▶ [REQUIREMENT] Please reproduce the listing verbatim, without its images.

=== Section Start ===

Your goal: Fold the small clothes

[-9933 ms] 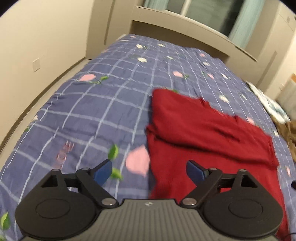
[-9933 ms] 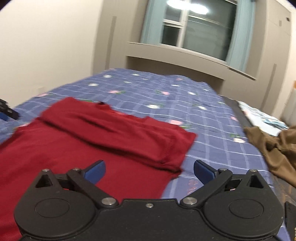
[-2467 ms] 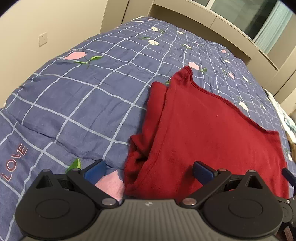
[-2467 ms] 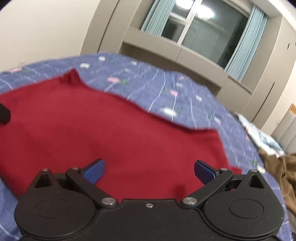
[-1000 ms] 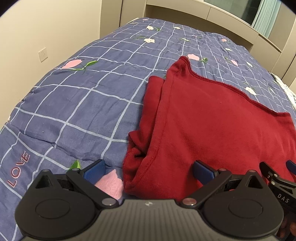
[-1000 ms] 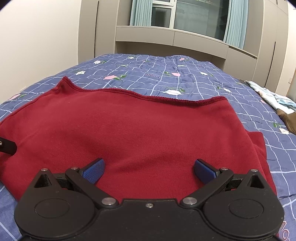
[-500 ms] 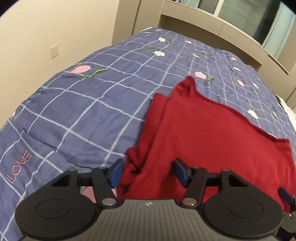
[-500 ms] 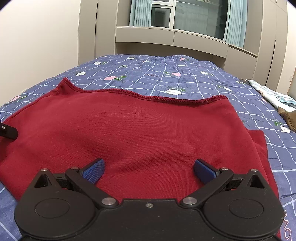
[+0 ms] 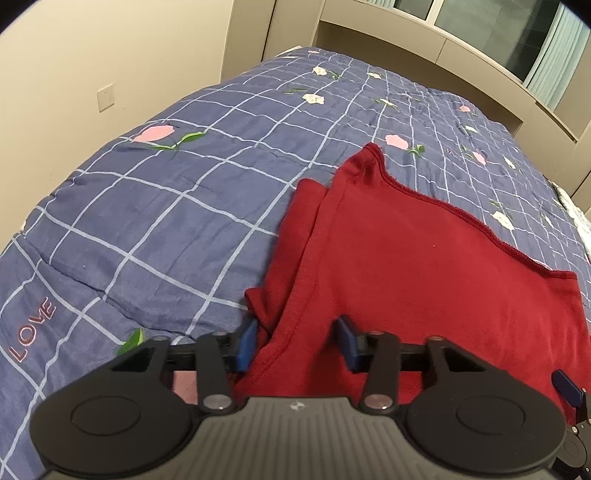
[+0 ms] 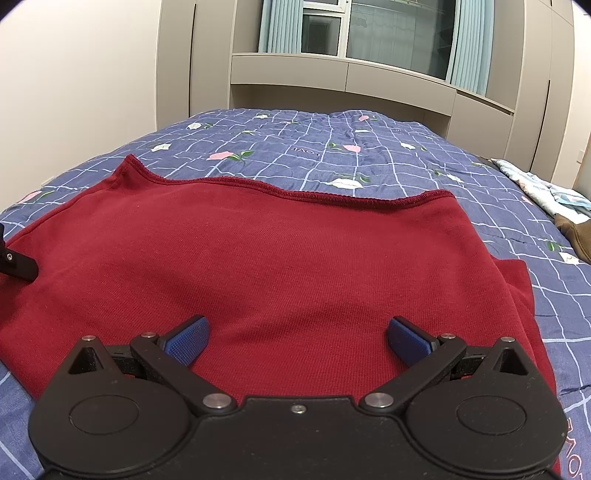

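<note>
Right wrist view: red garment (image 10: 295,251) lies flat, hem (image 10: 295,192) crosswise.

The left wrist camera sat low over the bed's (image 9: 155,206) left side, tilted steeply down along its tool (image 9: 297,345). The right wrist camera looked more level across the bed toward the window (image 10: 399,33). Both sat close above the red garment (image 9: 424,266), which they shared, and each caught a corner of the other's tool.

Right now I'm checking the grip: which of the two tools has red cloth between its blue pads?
The left tool: its jaws have just been closing around the red garment's near-left edge. The right tool stands wide open above the cloth.
</note>
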Available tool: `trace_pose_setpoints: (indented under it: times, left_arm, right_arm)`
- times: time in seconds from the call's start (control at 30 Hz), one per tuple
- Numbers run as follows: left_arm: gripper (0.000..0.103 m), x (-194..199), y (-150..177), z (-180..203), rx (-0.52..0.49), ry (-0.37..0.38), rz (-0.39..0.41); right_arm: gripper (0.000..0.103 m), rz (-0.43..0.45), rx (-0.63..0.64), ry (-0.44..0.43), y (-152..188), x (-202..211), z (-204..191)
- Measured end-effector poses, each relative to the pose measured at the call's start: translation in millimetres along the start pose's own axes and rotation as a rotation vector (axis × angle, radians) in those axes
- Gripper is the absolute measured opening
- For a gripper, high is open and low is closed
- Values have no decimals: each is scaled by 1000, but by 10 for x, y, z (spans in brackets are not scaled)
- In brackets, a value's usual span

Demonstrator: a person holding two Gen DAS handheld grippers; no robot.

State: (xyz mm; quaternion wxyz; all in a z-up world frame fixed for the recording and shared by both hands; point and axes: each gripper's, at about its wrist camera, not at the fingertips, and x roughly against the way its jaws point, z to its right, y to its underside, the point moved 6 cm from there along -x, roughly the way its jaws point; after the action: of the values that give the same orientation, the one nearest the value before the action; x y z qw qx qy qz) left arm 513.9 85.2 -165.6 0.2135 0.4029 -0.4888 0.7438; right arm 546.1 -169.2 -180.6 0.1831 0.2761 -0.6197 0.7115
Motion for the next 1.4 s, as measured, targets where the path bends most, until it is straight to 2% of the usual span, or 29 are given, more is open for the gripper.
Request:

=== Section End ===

▶ [OUTPUT OF THE TASK]
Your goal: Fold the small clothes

[-9933 ms] 
[-9933 ms] 
[-2467 ms] 
[-2467 ms] 
[-1000 ms] 
[-1000 ms] 
[-500 ms] 
[-500 ms] 
[+0 ms] 
[+0 ms] 

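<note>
Right wrist view: red garment (image 10: 295,251) lies flat, hem (image 10: 295,192) crosswise.

The left wrist camera sat low over the bed's (image 9: 155,206) left side, tilted steeply down along its tool (image 9: 297,345). The right wrist camera looked more level across the bed toward the window (image 10: 399,33). Both sat close above the red garment (image 9: 424,266), which they shared, and each caught a corner of the other's tool.

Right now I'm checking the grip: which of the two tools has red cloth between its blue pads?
The left tool: its jaws have just been closing around the red garment's near-left edge. The right tool stands wide open above the cloth.
</note>
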Available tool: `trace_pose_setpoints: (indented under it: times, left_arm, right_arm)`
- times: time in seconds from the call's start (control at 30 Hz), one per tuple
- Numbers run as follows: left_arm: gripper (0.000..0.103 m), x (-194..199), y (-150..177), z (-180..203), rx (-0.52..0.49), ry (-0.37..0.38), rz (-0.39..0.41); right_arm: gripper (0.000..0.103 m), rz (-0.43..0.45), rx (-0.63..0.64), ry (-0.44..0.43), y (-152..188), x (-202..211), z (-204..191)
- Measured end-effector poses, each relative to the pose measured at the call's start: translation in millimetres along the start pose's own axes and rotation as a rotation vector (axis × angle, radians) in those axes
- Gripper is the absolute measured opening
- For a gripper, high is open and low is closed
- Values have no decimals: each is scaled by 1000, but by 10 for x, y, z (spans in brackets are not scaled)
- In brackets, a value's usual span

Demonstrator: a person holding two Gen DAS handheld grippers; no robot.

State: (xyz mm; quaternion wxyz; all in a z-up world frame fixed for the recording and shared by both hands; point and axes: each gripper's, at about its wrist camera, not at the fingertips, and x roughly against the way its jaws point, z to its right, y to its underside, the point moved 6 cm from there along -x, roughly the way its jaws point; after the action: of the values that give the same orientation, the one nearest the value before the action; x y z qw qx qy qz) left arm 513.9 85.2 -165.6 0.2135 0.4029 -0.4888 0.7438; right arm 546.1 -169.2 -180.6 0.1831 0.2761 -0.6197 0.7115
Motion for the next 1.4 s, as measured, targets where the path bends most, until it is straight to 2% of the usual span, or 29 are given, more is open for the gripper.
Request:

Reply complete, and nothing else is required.